夜の浜辺
「ご飯食べ終わったから、ちょっと浜辺散歩してきます〜」お風呂から上がり洗い物をしてるおばあちゃんに声掛ける。
「まあまあ、お熱いね〜行ってらっしゃい。
でも明日は夜出歩かないでね。
忌み日だから。」おばあちゃんが手を止めて話す。
「何ですかあ?その忌み日って?」優が聞く。
「御神さまが村を散歩する日なのよ。毎月18日は夜出歩くの禁止なのよ、この島は。」おばあちゃんが話す。
「ほら、前に御神さまは人が苦手と言ったでしょう?
だから夜に人と出会うと帰ってしまうから、その日だけは人間が夜6時以降家から出ては行けないんだよ。」
浜辺には半月が星々と共に美しく輝いている。
「カフェも民宿もろくに絵描き村の話できなかったでしょ。
優はその為にこの島来たんだから、どうしたいか?
腹割って話して。
でも、危険は忘れないで。」淳から話す。
「まずさ、本当に贋作なのか?僕は素人なんで分からないんだよね。」優が素直な感想を話す。
「メトロポリタン美術館とか知ってる?」淳が聞く。
「有名なアメリカの美術館だよね?」優が返す。
アメリカは歴史が浅いから収蔵品はほとんどここ100年くらいで集められたものなんだけど…その中でニセモノじゃないかと思われてるのは何%だと思う?」淳が聞く。
「う〜ん、1割くらい?」優が答える。
淳が優の腰に手を回して捕まえる。
「ブブーッ!6割がニセモノだと言われてるの。
つまり巨大なレプリカ美術館と呼ばれてるのよ。」
「エエッ!」と優が驚くが腰を引けないように捕まえられている。
「それだけニセモノ贋作は普通に出回ってるの!
確か去年も中国の贋作村が摘発受けてたわ。
生まれた時からゴッホ専門に描いてた村民も居たそうよ。」
「マネ以降の印象派や近代作家は素人でもマネしやすいからね、贋作の格好の的なのよ。」もう優が驚くのを諦めた。

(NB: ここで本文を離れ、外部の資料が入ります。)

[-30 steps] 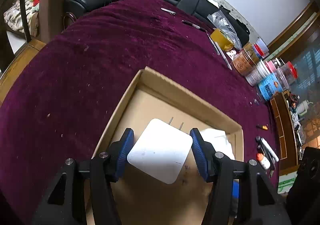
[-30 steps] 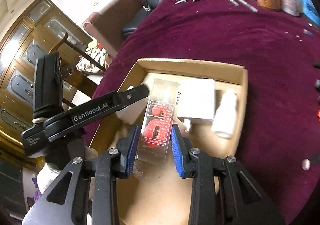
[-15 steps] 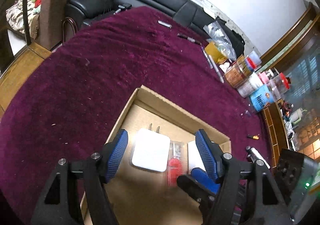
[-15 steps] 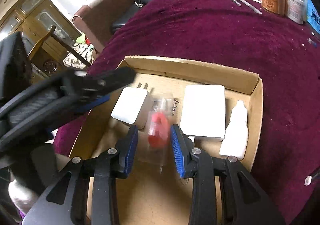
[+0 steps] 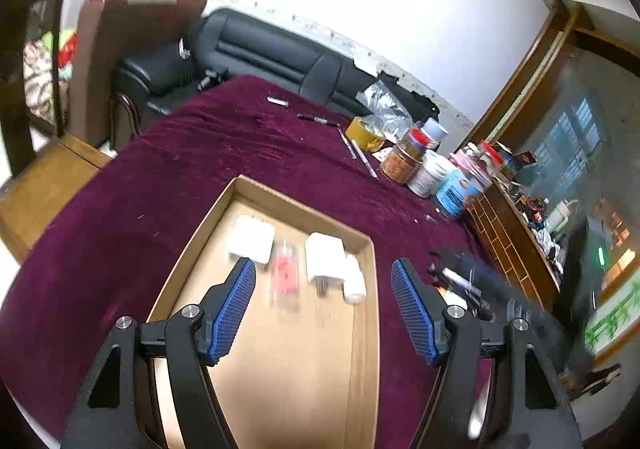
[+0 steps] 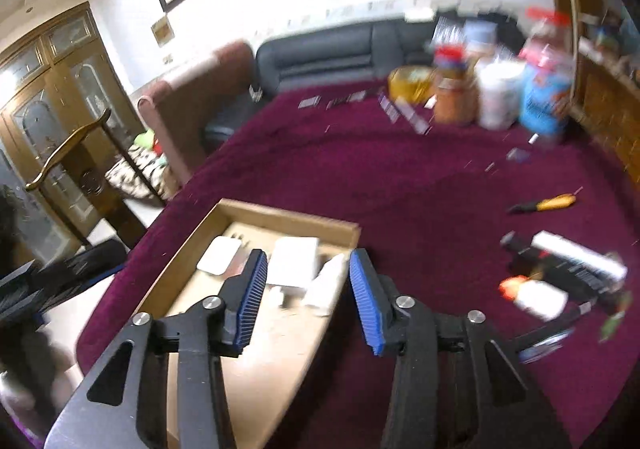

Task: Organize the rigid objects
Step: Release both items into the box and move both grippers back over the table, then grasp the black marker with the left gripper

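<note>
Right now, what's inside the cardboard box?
Inside the cardboard box lie a white charger, a clear packet with red print, a second white adapter and a small white bottle. The near floor is partly hidden by the left gripper.

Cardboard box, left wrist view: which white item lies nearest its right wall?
The small white bottle, lying against the right wall of the cardboard box; both flat white chargers sit further left.

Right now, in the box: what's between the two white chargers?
The clear packet with the red label lies flat on the cardboard box floor between the left charger and the right charger. The left wrist view shows it, blurred.
</note>
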The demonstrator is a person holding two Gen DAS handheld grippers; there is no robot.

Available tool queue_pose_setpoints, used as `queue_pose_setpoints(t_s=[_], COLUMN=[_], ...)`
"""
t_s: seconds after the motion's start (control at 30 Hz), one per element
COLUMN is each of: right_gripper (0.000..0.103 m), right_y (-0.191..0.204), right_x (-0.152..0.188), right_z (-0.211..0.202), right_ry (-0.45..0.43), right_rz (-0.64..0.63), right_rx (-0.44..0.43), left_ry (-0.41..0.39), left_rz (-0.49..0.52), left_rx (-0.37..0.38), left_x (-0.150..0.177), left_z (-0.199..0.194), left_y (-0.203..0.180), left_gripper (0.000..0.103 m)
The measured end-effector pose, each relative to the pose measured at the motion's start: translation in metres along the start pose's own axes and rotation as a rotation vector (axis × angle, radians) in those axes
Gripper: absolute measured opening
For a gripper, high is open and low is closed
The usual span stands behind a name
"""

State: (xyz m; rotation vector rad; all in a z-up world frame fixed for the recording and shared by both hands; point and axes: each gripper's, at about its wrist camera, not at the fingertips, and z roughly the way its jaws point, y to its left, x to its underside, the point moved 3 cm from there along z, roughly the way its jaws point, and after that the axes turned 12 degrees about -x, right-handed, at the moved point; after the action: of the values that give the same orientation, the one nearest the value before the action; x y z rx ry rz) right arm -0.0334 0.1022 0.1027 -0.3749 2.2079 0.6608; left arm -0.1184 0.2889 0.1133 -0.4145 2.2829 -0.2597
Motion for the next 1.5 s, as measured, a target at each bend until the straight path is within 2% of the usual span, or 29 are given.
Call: queue_pose_setpoints(t_s=[0.1,0.17,0.23,0.33,0.4,0.5,0.6,0.67,0.7,0.77,0.87,0.93,1.0,1.07,1.13,1.17,1.2,1.27,1.33,1.43,1.5], right_gripper=[0.047,0.059,0.065,0.065,0.065,0.065,0.065,0.065,0.065,0.065,0.065,0.065,0.065,0.065,0.067,0.073,0.073,0.073,0.073,0.073,0.073], right_y=[0.011,0.022,0.031,0.033,0.024,0.021,0.025,0.022,0.019,0.009,-0.005,-0.012,-0.019,-0.043,-0.069,-0.084,-0.102,-0.138,-0.183,-0.247,-0.28], right_x=[-0.008,-0.009,0.001,0.023,0.042,0.057,0.061,0.06,0.058,0.053,0.048,0.037,0.026,0.012,0.01,0.01,0.011,0.018,0.027,0.041,0.045], right_z=[-0.018,-0.027,-0.032,-0.026,-0.015,-0.005,-0.003,-0.008,-0.009,-0.009,-0.015,-0.025,-0.041,-0.068,-0.091,-0.101,-0.112,-0.127,-0.134,-0.136,-0.14], right_ry=[-0.065,-0.109,-0.146,-0.175,-0.156,-0.148,-0.156,-0.195,-0.207,-0.207,-0.232,-0.264,-0.276,-0.266,-0.268,-0.267,-0.265,-0.273,-0.258,-0.242,-0.249], right_rz=[-0.04,-0.086,-0.143,-0.19,-0.168,-0.169,-0.21,-0.245,-0.247,-0.211,-0.155,-0.145,-0.117,-0.048,-0.017,-0.018,-0.03,-0.053,-0.005,0.145,0.266], right_rx=[-0.109,-0.211,-0.272,-0.298,-0.269,-0.214,-0.195,-0.143,-0.121,-0.105,-0.07,-0.053,-0.078,-0.135,-0.129,-0.103,-0.054,0.095,0.222,0.303,0.308], left_ry=[-0.017,-0.014,-0.029,-0.112,-0.171,-0.245,-0.302,-0.346,-0.366,-0.408,-0.402,-0.339,-0.272,-0.198,-0.143,-0.121,-0.091,-0.019,0.069,0.174,0.203], left_rz=[0.008,0.002,-0.023,-0.129,-0.206,-0.278,-0.217,-0.146,-0.108,-0.029,0.06,0.098,0.127,0.172,0.229,0.257,0.288,0.336,0.36,0.404,0.447], left_rx=[-0.08,-0.185,-0.306,-0.441,-0.489,-0.516,-0.537,-0.569,-0.571,-0.565,-0.529,-0.466,-0.399,-0.318,-0.258,-0.235,-0.205,-0.144,-0.082,-0.046,-0.044], left_x=[0.02,0.031,0.042,0.061,0.073,0.087,0.099,0.103,0.105,0.109,0.105,0.098,0.09,0.082,0.077,0.075,0.074,0.074,0.074,0.082,0.087], left_z=[-0.04,-0.07,-0.106,-0.164,-0.195,-0.232,-0.258,-0.27,-0.275,-0.282,-0.264,-0.239,-0.211,-0.176,-0.146,-0.13,-0.112,-0.071,-0.024,0.044,0.078], left_y=[0.009,0.018,0.027,0.038,0.037,0.024,-0.008,-0.032,-0.042,-0.059,-0.078,-0.089,-0.099,-0.117,-0.134,-0.143,-0.155,-0.178,-0.202,-0.241,-0.259], left_gripper=[0.065,0.065,0.065,0.065,0.065,0.065,0.065,0.072,0.078,0.084,0.087,0.087,0.087,0.087,0.087,0.087,0.087,0.087,0.087,0.086,0.086])
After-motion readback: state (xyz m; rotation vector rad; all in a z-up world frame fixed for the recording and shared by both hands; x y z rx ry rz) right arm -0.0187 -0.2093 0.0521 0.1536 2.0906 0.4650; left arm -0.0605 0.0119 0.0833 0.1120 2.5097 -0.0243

「分かったよ。贋作って普通なんだと言いたいんだね。」
淳の手をほどいた。
「鑑定士なんて宝石やブランド鞄みたいにハッキリした仕事じゃないのよ、絵画は。
どちらかと言えば、投資家同士が脱税目的で売り買いする時の
不動産の司法書士さんの仕事が、絵の鑑定士の仕事なの。」
淳はゆっくりと浜辺を歩く。
「その絵が本物か?言える人は、もうこの世に居ないんだよ、正直。」
月を背に言ってはいけない真実を語る。
「僕の友達は、アイツはそれに苦しんだのかな?」優が下を向く。
「いや、そんなメンタルの問題だけじゃないみたいだよ。
詐欺の掛け子みたいに身分証明書も携帯も取り上げて
この島に閉じ込められてたと思うよ。
その遺言、手紙だったんでしょ?
かなり傷んでたでしょ?検閲されまくって。
彼は死にたくなかったと思うよ。ただ脱出する方法が自殺しか無かったんだよ。」
淳がまた語ってはいけない現実を話す。
優の心が保つか分からないが…
「そんな…そこまで…」優が浜辺に座り込む。
「お金が動くと、人はどこまでも残酷になるから。
絵もお金になると言うことは不動産と同じだよ。
贋作描いた人間を生きてこの島から出す訳にはいかないんだよ。」
絵画の業界は、地面師の世界と同じなのだ。
金と欲に彩られたドロドロの人の業の沼なのだ。